Domain-based Message Authentication Reporting and Conformance
Domain-based Message Authentication Reporting and Conformance (DMARC) is one of the most effective mechanisms for combating BEC scams and phishing attacks.
The email security protocol extends the capabilities of SPF and DKIM, and enables domain owners to specify which authentication method (SPF, DKIM or both) is used when sending emails from that domain. Domain owners can also choose what happens to an email message if it fails authentication (e.g. reject the email or quarantine it). In addition, DMARC can be used to generate aggregate and forensic reports, which can be useful for monitoring email traffic and identifying potential security risks.
Despite the benefits of DMARC, the majority of organizations have failed to implement it. According to figures from email security and analytics firm 250ok, almost 8 in 10 (79.7 percent) companies in 2019 did not use DMARC.

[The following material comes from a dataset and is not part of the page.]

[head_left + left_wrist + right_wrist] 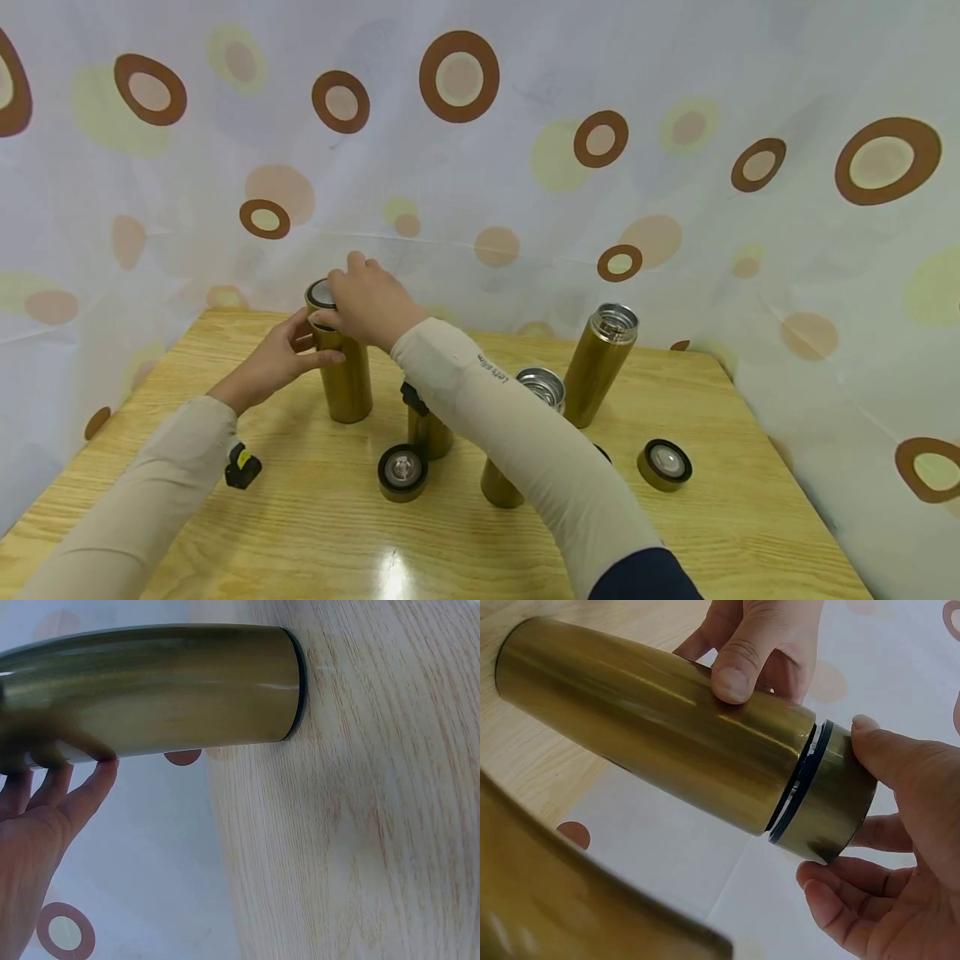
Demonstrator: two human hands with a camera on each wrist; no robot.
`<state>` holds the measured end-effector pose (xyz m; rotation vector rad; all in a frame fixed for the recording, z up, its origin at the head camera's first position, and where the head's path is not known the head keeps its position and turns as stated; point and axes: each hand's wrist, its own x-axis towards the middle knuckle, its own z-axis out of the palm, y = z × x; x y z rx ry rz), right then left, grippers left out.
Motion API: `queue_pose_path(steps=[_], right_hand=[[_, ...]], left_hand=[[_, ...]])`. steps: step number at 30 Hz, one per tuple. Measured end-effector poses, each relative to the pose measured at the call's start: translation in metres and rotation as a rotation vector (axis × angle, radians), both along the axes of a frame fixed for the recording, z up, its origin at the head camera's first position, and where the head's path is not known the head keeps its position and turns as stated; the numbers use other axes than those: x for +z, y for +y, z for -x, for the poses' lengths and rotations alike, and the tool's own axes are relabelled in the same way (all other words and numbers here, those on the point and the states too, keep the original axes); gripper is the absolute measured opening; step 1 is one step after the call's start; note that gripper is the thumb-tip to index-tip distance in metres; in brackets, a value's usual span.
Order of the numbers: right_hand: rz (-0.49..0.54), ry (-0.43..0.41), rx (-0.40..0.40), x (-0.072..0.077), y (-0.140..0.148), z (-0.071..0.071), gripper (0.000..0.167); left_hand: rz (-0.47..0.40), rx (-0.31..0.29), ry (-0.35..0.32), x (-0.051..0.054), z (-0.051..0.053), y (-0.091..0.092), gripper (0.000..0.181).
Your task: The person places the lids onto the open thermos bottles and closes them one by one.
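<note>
A gold vacuum flask [348, 387] stands upright near the back left of the table. My left hand [288, 354] grips its upper body, thumb on the near side; in the left wrist view three fingertips press against the gold wall [187, 690]. With thumb and fingers my right hand [375, 302] pinches the gold lid [829, 795] on top. A narrow gap shows between the lid's black rim and the flask body [660, 727] in the right wrist view. Part of the lid's top is hidden by my right hand in the head view.
An open flask [600, 367] stands at the back right. Two more flasks are partly hidden by my right sleeve [517, 433]. One lid [402, 472] lies at the front middle, another lid [665, 464] to the right. A patterned sheet [480, 183] hangs behind the wooden table [315, 533].
</note>
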<state>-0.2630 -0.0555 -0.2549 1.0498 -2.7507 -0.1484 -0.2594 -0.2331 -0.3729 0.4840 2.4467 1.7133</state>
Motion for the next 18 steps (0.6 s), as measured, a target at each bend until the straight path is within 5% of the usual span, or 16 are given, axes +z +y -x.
queue_pose_path(steps=[18], right_hand=[[0.145, 0.046, -0.016, -0.0079, 0.0, 0.0051, 0.049]], left_hand=[[-0.003, -0.001, -0.009, 0.0003, 0.0, -0.0009, 0.072]])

BEC attacks are one of the biggest cybersecurity risks facing organizations today. Due to the low-tech nature of BEC scams, mitigation isn’t so much about state-of-the-art protection technology as it is about fostering a proactive attitude toward security. Training staff to be vigilant, implementing policies and procedures for wire transfer payments and enabling email authentication mechanisms can help companies of any size reduce the risk of becoming a victim of a BEC scam.